It’s called the “energy-momentum tensor” because it encapsulates both the distribution of energy and momentum in a system.

[DimaMazin]

On 11.07.2018 at 5:24 PM, Markus Hanke said:

What I was referring to is the energy-momentum tensor, which is the source term in the Einstein field equation. It physically represents the distribution of energy-momentum in spacetime. 

It’s called the “energy-momentum tensor” because it encapsulates both the distribution of energy and momentum in a system.

If big mass is rotating and has energy-momentum tensor, then the tensor creates spacetime? Does energy-momentum tensor of big mass attract photons or it can attract only objects with mass?

[swansont]

On 7/11/2018 at 10:24 AM, Markus Hanke said:

What I was referring to is the energy-momentum tensor, which is the source term in the Einstein field equation. It physically represents the distribution of energy-momentum in spacetime. 

It’s called the “energy-momentum tensor” because it encapsulates both the distribution of energy and momentum in a system.

That doesn't answer the question. You used the phrase "the distribution of energy-momentum in spacetime" The question is what is the "energy-momentum" part referring to?

[Markus Hanke]

2 hours ago, swansont said:

That doesn't answer the question.
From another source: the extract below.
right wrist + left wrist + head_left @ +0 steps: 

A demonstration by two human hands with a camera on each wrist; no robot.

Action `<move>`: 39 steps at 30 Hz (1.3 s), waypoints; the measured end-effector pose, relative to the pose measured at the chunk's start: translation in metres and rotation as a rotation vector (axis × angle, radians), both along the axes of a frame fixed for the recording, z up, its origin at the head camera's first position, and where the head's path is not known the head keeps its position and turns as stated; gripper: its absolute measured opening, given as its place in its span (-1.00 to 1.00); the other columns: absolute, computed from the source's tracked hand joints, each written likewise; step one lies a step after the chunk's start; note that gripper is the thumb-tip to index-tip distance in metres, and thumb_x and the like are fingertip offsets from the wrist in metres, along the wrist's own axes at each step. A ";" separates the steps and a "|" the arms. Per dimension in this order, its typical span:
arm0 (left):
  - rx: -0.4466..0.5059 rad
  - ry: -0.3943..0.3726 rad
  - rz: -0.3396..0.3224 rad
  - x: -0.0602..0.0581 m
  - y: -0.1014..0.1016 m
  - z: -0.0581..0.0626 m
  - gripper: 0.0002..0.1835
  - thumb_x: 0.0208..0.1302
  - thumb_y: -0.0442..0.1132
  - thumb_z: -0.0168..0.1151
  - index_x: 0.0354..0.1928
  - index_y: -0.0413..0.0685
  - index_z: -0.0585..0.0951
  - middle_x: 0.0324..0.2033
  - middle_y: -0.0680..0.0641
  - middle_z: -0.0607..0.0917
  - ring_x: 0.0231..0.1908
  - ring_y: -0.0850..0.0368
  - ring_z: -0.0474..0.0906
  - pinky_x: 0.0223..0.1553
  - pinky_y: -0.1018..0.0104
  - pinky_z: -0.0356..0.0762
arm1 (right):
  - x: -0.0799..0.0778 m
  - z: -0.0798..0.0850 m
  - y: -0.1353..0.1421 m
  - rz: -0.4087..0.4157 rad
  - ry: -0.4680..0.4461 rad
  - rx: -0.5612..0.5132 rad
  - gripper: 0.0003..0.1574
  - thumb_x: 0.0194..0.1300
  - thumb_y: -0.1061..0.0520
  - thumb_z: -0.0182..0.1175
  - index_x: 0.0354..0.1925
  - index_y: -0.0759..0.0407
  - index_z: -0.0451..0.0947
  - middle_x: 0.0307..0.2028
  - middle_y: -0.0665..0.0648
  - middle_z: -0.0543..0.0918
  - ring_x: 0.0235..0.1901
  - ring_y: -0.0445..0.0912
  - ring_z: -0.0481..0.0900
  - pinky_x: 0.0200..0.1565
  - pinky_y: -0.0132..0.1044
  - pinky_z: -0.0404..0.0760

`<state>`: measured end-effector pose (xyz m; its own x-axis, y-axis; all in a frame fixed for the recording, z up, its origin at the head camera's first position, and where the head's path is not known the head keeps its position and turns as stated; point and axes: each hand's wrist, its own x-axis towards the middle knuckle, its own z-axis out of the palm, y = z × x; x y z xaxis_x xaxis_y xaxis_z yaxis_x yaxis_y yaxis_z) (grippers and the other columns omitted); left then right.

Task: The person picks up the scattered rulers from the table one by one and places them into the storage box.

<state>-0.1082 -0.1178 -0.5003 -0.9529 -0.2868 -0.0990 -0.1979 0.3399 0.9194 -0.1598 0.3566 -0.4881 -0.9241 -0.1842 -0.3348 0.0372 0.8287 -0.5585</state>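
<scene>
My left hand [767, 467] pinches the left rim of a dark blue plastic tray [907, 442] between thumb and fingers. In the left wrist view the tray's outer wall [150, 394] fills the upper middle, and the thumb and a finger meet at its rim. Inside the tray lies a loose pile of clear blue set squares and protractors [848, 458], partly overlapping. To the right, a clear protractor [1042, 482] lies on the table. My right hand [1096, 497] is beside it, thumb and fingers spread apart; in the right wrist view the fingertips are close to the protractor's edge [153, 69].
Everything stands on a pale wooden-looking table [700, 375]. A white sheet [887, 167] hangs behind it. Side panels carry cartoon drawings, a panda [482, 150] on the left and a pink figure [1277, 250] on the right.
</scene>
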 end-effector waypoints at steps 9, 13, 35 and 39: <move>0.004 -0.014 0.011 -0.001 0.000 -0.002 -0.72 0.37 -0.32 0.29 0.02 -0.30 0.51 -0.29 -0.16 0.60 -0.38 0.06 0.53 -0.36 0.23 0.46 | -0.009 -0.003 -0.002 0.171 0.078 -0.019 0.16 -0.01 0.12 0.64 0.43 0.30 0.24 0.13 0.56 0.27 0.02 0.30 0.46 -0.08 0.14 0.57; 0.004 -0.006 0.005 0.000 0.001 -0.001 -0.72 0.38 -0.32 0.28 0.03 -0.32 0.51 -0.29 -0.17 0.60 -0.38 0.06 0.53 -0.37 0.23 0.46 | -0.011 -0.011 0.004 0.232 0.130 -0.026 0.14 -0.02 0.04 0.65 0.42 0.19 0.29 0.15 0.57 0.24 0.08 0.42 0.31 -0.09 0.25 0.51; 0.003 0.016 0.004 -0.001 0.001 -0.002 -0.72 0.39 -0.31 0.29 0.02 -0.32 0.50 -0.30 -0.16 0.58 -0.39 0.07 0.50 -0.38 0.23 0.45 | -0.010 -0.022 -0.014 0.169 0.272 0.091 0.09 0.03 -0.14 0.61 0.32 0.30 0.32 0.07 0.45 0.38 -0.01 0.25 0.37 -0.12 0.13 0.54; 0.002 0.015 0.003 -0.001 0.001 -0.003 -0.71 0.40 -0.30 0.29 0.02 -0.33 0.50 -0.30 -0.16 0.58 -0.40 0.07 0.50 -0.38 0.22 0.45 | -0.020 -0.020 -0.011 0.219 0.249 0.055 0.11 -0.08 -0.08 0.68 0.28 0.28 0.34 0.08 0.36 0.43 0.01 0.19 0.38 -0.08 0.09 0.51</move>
You used the phrase "the distribution of energy-momentum in spacetime" The question is what is the "energy-momentum" part referring to?

My understanding was that he asked what it was mathematically referring to, in the context of gravity. Did I misunderstand the question? If he meant what energy-momentum actually “is”, in an ontological sense, then that is not a very easy question to answer - the best I could do here is say that it is that property of a system that remains invariant under time translation symmetry, via Noether’s theorem. That’s quite abstract, but I don’t really know a better way to answer this.

2 hours ago, DimaMazin said:

If big mass is rotating and has energy-momentum tensor, then the tensor creates spacetime? 

It doesn’t “create” spacetime as such, but it does determine the geometry of spacetime in the interior of the rotating mass.

2 hours ago, DimaMazin said:

Does energy-momentum tensor of big mass attract photons or it can attract only objects with mass?

The wording here is a little odd, but I understand what you are asking. The answer is that everything is subject to the effects of gravity, including objects with no rest mass, such as photons. Note though that in a vacuum region the energy-momentum tensor identically vanishes, so the field equation for vacuum has no source term. The gravitational source here is considered “distant” (as opposed to local), and it enters the picture via the boundary conditions which you need to impose to find solutions to the system of differential equations.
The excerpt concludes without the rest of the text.